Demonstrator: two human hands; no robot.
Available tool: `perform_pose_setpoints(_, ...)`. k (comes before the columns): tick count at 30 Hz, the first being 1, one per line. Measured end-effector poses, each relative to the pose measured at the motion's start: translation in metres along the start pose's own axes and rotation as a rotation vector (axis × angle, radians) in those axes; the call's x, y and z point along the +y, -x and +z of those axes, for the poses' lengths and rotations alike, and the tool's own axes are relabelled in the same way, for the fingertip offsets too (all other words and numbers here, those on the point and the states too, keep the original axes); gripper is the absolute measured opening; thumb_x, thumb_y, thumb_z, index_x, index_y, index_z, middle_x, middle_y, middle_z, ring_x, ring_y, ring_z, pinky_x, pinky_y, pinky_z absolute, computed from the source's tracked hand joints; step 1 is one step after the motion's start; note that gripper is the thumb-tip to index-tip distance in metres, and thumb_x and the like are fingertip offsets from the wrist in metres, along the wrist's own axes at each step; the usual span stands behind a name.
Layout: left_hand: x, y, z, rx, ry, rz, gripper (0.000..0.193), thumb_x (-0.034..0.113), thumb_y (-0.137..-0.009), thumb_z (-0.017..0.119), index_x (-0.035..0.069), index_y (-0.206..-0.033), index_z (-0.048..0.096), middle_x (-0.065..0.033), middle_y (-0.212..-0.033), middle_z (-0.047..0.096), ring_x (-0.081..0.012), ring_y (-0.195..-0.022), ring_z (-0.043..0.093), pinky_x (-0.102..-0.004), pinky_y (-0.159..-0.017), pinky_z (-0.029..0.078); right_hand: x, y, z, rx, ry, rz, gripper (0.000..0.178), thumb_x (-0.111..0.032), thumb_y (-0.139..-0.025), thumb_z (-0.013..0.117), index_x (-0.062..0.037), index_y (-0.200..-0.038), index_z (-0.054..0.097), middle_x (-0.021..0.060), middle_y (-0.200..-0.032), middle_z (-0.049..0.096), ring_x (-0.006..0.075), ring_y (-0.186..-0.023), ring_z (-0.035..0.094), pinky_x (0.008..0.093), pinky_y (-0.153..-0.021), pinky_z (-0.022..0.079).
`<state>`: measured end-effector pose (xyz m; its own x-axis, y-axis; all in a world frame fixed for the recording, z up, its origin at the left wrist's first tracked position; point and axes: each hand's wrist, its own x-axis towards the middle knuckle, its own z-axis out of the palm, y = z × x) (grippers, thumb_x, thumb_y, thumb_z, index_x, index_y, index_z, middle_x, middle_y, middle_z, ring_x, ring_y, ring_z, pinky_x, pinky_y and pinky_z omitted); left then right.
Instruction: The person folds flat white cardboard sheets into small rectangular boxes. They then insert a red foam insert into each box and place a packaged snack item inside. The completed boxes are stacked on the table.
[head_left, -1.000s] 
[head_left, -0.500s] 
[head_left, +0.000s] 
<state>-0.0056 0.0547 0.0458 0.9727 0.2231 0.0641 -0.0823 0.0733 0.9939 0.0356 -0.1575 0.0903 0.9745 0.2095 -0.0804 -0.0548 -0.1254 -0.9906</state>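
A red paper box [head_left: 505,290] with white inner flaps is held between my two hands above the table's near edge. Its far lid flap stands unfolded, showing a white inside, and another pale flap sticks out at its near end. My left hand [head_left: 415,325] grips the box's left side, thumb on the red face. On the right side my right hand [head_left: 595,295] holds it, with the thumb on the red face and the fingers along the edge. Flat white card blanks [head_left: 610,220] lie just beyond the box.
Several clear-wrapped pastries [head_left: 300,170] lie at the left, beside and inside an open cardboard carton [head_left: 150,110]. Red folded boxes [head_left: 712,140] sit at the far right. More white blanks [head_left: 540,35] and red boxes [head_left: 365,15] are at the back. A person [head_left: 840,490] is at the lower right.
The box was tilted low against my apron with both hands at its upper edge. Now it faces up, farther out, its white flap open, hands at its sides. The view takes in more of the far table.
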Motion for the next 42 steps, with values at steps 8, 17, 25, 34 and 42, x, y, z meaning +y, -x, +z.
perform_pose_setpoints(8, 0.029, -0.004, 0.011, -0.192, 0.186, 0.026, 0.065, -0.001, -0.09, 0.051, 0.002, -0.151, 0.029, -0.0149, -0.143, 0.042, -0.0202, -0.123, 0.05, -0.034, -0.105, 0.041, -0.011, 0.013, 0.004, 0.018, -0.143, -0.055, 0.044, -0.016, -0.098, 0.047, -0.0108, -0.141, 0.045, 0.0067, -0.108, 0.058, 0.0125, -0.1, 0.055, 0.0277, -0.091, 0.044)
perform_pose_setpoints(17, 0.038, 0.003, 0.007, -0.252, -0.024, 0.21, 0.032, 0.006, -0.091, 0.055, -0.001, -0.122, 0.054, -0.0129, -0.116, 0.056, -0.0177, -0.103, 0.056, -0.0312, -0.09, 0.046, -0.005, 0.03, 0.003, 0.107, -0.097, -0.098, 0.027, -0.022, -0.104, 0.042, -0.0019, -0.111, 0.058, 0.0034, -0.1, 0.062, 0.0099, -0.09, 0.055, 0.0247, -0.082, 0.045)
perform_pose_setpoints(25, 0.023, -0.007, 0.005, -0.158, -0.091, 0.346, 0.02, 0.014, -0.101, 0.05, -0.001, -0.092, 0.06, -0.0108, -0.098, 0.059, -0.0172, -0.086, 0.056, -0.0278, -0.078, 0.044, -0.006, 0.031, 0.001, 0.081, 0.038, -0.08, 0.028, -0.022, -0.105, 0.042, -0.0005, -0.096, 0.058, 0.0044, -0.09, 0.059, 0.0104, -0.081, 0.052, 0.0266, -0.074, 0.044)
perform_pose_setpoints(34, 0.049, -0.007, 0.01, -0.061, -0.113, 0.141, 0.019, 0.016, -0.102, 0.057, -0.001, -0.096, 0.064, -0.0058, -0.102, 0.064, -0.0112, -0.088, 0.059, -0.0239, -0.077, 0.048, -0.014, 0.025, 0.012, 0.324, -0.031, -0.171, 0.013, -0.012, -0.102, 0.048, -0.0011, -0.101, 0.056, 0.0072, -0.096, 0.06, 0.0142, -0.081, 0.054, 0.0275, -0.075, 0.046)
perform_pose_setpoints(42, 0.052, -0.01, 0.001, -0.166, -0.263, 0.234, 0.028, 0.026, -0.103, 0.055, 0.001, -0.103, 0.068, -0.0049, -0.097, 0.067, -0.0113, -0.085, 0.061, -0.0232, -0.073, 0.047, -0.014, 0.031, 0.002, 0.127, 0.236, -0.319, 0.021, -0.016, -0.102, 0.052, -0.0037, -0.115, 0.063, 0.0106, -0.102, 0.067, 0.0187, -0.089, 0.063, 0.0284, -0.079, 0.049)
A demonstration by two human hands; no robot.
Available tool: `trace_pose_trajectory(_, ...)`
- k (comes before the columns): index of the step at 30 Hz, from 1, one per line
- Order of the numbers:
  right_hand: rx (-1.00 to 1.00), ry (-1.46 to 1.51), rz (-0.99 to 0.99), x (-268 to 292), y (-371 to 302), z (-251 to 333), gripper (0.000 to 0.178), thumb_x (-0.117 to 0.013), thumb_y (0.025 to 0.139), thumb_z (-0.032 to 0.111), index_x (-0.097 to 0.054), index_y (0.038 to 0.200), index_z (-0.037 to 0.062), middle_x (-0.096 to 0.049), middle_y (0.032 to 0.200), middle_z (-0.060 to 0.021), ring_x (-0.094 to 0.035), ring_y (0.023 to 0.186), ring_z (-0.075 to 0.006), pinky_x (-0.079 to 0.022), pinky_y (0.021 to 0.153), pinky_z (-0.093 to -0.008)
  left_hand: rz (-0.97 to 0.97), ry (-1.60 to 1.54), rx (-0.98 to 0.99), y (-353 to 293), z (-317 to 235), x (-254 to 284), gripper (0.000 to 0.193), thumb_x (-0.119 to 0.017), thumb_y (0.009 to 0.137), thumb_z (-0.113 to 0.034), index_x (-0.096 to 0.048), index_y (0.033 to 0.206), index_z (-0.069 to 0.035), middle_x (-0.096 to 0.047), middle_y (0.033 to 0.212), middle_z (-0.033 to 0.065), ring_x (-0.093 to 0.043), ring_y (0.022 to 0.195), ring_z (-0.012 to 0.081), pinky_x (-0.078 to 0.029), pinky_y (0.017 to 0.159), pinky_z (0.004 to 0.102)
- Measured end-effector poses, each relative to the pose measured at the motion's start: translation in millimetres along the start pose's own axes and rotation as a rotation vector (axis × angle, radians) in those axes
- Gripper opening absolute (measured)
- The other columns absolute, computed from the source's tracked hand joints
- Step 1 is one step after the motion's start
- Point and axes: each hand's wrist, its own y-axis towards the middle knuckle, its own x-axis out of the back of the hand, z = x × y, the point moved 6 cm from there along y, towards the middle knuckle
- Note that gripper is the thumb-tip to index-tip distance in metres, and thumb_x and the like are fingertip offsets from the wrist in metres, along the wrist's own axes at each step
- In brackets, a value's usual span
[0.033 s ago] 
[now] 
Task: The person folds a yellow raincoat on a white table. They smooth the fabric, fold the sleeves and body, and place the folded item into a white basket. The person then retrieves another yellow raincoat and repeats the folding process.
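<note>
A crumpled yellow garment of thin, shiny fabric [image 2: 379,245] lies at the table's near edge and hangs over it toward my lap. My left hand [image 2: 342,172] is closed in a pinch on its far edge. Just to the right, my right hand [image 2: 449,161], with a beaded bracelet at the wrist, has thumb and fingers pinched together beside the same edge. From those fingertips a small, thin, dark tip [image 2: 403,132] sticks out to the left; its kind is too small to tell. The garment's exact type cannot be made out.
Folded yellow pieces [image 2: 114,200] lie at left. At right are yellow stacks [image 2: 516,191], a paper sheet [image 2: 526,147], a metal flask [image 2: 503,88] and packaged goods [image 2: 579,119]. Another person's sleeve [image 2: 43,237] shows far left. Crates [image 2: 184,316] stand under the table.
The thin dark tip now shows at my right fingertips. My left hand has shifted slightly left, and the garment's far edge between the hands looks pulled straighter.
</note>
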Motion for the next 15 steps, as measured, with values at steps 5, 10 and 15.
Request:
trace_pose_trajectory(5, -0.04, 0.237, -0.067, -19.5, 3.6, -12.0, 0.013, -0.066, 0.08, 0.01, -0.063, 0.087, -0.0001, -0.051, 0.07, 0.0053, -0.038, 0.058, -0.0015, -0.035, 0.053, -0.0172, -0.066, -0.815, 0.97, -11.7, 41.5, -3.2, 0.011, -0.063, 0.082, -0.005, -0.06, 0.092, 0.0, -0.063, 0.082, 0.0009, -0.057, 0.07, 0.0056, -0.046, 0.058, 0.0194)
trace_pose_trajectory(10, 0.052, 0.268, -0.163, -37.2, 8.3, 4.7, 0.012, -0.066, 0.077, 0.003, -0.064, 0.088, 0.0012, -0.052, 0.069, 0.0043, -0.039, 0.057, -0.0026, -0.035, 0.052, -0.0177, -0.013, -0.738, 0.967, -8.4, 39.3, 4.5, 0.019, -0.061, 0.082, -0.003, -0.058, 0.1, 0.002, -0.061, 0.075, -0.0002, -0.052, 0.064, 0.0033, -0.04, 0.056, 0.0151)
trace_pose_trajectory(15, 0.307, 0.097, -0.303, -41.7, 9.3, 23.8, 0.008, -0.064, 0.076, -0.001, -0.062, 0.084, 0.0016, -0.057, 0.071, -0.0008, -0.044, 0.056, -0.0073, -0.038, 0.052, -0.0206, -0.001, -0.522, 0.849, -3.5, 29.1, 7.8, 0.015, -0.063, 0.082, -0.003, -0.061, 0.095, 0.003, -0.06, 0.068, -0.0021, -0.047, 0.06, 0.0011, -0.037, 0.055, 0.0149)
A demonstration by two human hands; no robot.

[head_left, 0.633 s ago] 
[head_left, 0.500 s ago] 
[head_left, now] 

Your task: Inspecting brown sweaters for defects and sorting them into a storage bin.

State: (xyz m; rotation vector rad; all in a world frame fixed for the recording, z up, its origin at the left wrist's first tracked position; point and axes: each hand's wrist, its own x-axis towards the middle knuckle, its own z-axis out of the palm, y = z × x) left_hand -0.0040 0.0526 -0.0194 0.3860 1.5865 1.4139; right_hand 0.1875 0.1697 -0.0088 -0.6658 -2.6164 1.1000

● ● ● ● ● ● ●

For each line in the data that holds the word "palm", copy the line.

`<state>`: measured end-effector pose (xyz m; its own x-axis, y-axis; all in a world frame fixed for the recording, z up, its origin at the left wrist's first tracked position; point and axes: each hand's wrist, its own x-axis towards the middle knuckle, its own z-axis out of the palm, y = z × x) (grippers, thumb_x, thumb_y, thumb_z, index_x, index_y, index_z, middle_x, middle_y, middle_z, ring_x, ring_y, ring_z, pinky_x, pinky_y and pinky_z omitted); left then right.
State: (xyz m; rotation vector rad; all in a world frame fixed for the recording, z up, its origin at the left wrist's first tracked position; point and axes: each hand's wrist, its own x-axis towards the middle knuckle, its own z-axis out of the palm, y = z × x) left_hand -0.0040 0.0526 -0.0194 0.3860 1.5865 1.4139; right_hand 0.1875 0.1697 -0.0088 -0.6658 -2.6164 1.1000

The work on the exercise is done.